◆ Dataset section ◆

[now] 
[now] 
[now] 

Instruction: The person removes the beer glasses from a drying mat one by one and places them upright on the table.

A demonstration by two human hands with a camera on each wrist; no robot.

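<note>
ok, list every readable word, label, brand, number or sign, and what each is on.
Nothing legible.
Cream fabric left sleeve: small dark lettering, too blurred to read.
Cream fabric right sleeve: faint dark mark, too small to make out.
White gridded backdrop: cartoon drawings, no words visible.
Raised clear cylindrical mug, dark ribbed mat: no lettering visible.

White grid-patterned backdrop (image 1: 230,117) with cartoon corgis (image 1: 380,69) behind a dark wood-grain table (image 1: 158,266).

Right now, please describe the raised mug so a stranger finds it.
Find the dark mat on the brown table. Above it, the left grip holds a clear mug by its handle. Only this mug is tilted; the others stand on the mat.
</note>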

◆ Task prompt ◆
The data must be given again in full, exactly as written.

◆ Response area ◆
[now] 
[now] 
[now] 

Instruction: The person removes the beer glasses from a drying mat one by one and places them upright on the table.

A demonstration by two human hands with a camera on each wrist; no robot.

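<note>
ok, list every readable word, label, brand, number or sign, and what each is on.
Nothing legible.
Cream fabric left sleeve: small dark lettering, too blurred to read.
Cream fabric right sleeve: faint dark mark, too small to make out.
White gridded backdrop: cartoon drawings, no words visible.
Raised clear cylindrical mug, dark ribbed mat: no lettering visible.

White grid-patterned backdrop (image 1: 230,117) with cartoon corgis (image 1: 380,69) behind a dark wood-grain table (image 1: 158,266).

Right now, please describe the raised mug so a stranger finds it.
Find the dark mat on the brown table. Above it, the left grip holds a clear mug by its handle. Only this mug is tilted; the others stand on the mat.
</note>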

The work on this exercise is done.